‘New embargo on tourists bad for Cuba’

US Secretary of State John Kerry(C), stands with other dignitaries as members of the US Marines raise the US flag over the newly reopened embassy in Havana, Cuba on August 14, 2015. President Donald Trump is trying to push back gains in relations made during the Obama administration. PHOTO | AFP

Dar es Salaam. Following the announcement by the United States government restricting its citizens who seek to travel to Cuba, the Cubans living in Tanzania as well as their friends gathered here Sunday, June 16, 2019, to denounce the decision, calling it a final nail in the coffin of the Island’s economy.

On June 2 this year, the Trump administration on Tuesday imposed major new travel restrictions on visits to Cuba by United States citizens, including a ban on many forms of educational and recreational travels.

A statement by the US Treasury Department said that the US will no longer allow the group educational and cultural trips known as “people-to-people” travel to the island. Those trips have always been used by thousands of American citizens to visit the island. Nor will the Treasury Department allow cruises, private yachts or fishing vessels to stop in Cuba.

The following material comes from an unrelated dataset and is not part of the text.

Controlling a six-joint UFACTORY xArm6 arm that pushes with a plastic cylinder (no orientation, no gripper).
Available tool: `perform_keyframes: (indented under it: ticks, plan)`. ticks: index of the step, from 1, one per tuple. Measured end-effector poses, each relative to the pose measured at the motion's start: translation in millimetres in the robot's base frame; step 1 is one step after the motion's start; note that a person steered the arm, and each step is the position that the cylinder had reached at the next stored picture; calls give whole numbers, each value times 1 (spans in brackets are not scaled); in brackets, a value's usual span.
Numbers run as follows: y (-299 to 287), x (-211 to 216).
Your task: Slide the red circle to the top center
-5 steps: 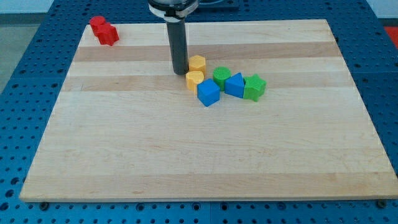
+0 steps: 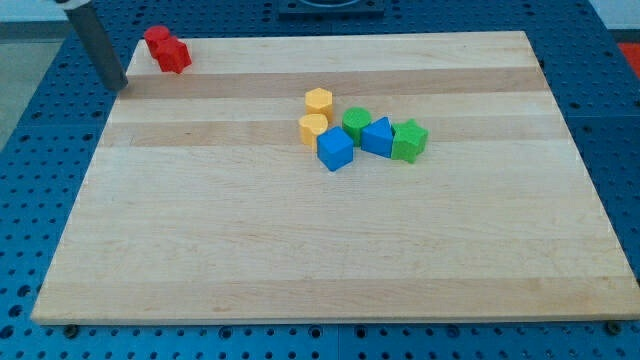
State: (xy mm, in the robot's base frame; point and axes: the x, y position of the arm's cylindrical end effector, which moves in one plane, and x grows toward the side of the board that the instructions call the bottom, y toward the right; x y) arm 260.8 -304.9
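The table (image 2: 330,260) carries eight blocks. At its top-left corner sit two touching red blocks (image 2: 167,50), shapes unclear; my tip (image 2: 118,86) stands just left of them, no hand fitted. Centre cluster: two blue (image 2: 336,149), two green (image 2: 410,140), two yellow (image 2: 317,101).

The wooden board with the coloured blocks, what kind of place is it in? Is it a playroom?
More likely a robot lab or workshop. The wooden board lies on a blue metal bench full of holes, and my tip, a dark rod, stands near the red blocks.
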Motion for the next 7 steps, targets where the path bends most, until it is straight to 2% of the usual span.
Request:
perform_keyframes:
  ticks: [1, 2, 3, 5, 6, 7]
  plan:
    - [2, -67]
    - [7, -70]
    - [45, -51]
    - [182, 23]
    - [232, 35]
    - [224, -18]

Cruises have become the most popular way for Americans to travel to Cuba since 2016 when President Obama reopened relations with the island. This year, between January 1 and April 30, a total of 142,721 Americans went to Cuba on cruises, compared to the 114,832 who travelled there by plane. These numbers do not include Cuban-born Americans visiting family, according to the New York Times.

The move is a continuation of measures taken since President Donald Trump came to office in January 2017 promising to reverse Obama’s thaw with Cuba. President Trump has banned individual visits and, in a series of moves, limited commercial interactions with the country.

However, the US has defended the measures, saying that they were a response to what it called Cuba’s “destabilising role” in the Western Hemisphere, including support for the government of President Nicolas Maduro in Venezuela.

A botched plan

“The US has been thinking that its sanctions against Cuba would destabilise the Island and thus force people to rise against their government,” said Mr Salim Msoma, who is Chairperson of the Tanzania and Cuba Friendship and Solidarity Committee which organised the function. “These other steps indicate their awakening of how wrong they were and thus decided to tighten the noose against the Cubans’ necks. It is a botched plan.”

Mr Msoma was addressing a group of about one hundred participants who gathered at the Cuban ambassador to Tanzania’s residence to make their case against the new development. They included secondary school students, members of the Cuban Doctors Brigade, members of the Tanzania Socialists Forum as well as members of grassroots organisations fighting for social justice.

“In 2018 alone, for example, a total of 4.75 million US tourists visited Cuba in that year. This is a lot of money that enabled the Cuban government to get foreign currencies. This also brought relief in the midst of the biting embargo. But with this latest move, this will no longer be the case,” Mr Msoma.

What is surprising him, Mr Msoma said, is that the US is not even learning from its own history of how its aggression against other countries have caused unspeakable casualties. He said that they are quick to forget, pointing to the present talk by the Trump administration of starting a war with Iran, forgetting how its war with Iraq ended as one of the biggest humanitarian crisis in the world.

In his keynote presentation, Mr Isaack Katanda, retired Tanzanian Colonel, with a wealth of experience in peace-keeping operations said that the new measures currently applied are meant to restrict even further the right of Americans to travel to Cuba and to impose additional obstacles on the limited opportunities of the American business community in Cuba.

He explained that the intensification in 2018 of the extra-territorial application of the blockade has unleashed the irrational persecution by the US government of Cuban commercial and financial transactions, with reprisals against business people and banking and financial entities having ties with Cuba.

“The tightening of the blockade has been accompanied by aggressive, menacing, disrespectful rhetoric and conditions coming from the most senior levels of the US government,” Katanda pointed out sharply.

A doomed failure

In his closing remarks, Cuban ambassador to Tanzania Prof Lucas Domingo Hernandez Polledo reiterated his government’s willingness to maintain a respectful dialogue and co-operation on topics of mutual interest with the US government.

In a gesture that intends to portray that Cuba is not a notorious neighbour to the US, Prof Polledo offered that his country is convinced that the two countries can co-operate and coexist in a civilised manner, while at the same time respecting their differences and promoting everything that benefits both nations and their peoples.

But he warned that it should not be expected that, in order to achieve these ideals, Cuba would make concessions inherent to its sovereignty and independence, or accept preconditions of any sort.

“Any strategy aimed at changing the political, economic and social system in Cuba, either through pressures and impositions or by using more subtle methods, shall be doomed to failure,” he uttered in a firm voice.